Based on the understanding above, first of all the 100GB shards on node 3 will be copied 4 times, which add up to 400GB... So the first step, cloning, is a problem. Neither of the nodes can accommodate another 100GB, not to say 400GB.
And what about shard allocation? This process may be implicit in the cloning. If the operation is clone and delete-by-query, what will happen if neither nodes are not sufficient to contain the original shard of 100GB before delete-by-query?
But I guess it's supposed to work anyway? And Elasticsearch is intelligent enough to work that out? After all the total free disk space is sufficient for the end result.

Can you explain how it works?
Thanks.

Quoted from the discussion from Cloned/Split Indexes Take Double Disk Space When Increasing Shards:

Anyone?

Any ideas, especially from @DavidTurner? Or is it a wrong question to put here? Thanks.

David knows this area well so I would go by what he said. If the nodes does not have enough free disk space i would expect the operation to fail.

Thanks, but I'm afraid that hasn't answered the question in this discussion.

If you have a single 100GB shard and only 80GB of free space you will not be able to split that shard as the process David described need to take place.

Yeah, maybe I have got to accept that impossibility. After all, when one shard is split, the new shards will each have the same disk usage as the original one, until a force merge.
Anyway, I will have a try on this someday. Then I may really validate the impossibility or the unlikely possibility.

Thank you!

There's some optimisations that mean it might use less disk space than you expect, but ultimately if you don't have enough disk space then the operation will indeed fail.
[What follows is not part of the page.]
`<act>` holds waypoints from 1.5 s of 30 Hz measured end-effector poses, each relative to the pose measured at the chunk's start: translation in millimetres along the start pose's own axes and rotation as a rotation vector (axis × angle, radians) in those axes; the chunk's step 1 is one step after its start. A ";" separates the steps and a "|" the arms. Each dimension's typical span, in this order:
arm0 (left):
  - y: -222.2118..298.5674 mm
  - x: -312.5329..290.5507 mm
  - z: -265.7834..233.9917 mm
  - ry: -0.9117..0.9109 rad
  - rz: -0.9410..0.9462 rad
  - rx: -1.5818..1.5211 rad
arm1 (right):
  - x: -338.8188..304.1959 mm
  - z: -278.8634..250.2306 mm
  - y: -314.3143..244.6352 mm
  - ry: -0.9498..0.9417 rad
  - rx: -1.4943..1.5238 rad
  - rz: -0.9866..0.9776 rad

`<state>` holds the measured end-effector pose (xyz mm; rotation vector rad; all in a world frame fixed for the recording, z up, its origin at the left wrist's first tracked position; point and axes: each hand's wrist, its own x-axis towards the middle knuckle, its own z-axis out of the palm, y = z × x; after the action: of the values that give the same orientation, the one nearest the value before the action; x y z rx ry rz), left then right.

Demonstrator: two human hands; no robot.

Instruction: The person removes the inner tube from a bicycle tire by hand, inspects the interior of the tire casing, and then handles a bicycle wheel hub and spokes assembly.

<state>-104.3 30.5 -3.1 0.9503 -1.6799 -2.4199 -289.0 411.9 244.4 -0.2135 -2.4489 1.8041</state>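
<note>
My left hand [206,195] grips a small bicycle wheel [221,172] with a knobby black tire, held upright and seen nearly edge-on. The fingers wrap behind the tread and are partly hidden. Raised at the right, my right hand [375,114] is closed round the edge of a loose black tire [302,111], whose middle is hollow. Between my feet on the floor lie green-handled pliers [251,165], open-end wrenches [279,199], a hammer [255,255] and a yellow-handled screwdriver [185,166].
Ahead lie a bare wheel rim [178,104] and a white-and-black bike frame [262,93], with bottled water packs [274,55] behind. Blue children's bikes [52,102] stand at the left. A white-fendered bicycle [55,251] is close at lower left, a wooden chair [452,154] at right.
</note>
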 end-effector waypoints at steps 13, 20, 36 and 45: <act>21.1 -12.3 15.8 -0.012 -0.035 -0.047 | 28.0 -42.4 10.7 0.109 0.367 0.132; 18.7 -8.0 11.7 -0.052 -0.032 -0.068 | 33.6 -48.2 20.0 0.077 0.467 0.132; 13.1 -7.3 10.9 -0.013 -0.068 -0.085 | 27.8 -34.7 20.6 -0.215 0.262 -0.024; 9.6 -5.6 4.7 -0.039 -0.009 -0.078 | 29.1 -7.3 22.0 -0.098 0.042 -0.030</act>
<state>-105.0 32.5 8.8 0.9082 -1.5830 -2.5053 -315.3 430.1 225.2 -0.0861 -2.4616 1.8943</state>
Well, that's late, but thanks! Not sure if you haven't read and understood my entire question in the scenario... I will try on a real cluster myself. Then there may be a more accurate and practical answer for my case.

It is indeed a problem and it is futher complicated as the delete by query will require a lot of additional disk space, as described in David's response:

I do not think the new shards can get allocated to another node until the delete by query has completed on the original node. Either way it does not work as transferring a 100GB before delete by query runs is not possible.

No. Splitting an index without the required additional disk space will not work.

That's clear. Thank you! But that's really not ideal. Normally when one splits an index, they shouldn't worry about the additional disk space, nor have they to know how it works through the split process (clone, delete-by-query, etc) — which, I find, is not mentioned in the Elasticsearch Guide.

Best wishes.

I contribute time to this forum voluntarily. If you need your questions to be answered with a SLA for timeliness then you will need to engage with the support or consulting teams on a commercial basis.

Furthermore, it's rather impolite to ping me (twice!) when I've not already expressed interest in your problem. Your poor manners make it much less likely that you will get a useful response here.

Yes, I have.

2 Likes

Thanks for letting me know. And sorry if you think my mentioning you twice is bothering, which I never meant to.
I mentioned you twice because I knew you before (you answered one of my previous questions) and I was afraid you might have missed this question; I thought you would be glad to help (or at least respond for your disinterest).

And I have no idea why you defined that's "poor manners". I was really just looking forward to help.

Please don't ping people that aren't already part of a topic. They will have any number of reasons for not being involved and they are under no obligations to even express disinterest. Pinging them in this manner because you want an answer is not really polite.

1 Like

I see. It's like it's not really polite to say "hello" or "help" to a stranger that seems distant and indifferent?
Really didn't know this rule before. Now that I know, I'm respecting that.
Thank you.

The alternate way of looking at that is that you're ignoring their boundaries (implicit or not) and forcing yourself on them.

It's not a rule, we do discourage it and thank you for accepting feedback on it.

Yeah.

Anyway, I am myself experimenting with this splitting indices thing. I will put the result here later when it's done.

So the answer to the scenario is: the splitting will not work. After trying to split, the new shards will be UNASSIGNED — If so, one may delete the new index.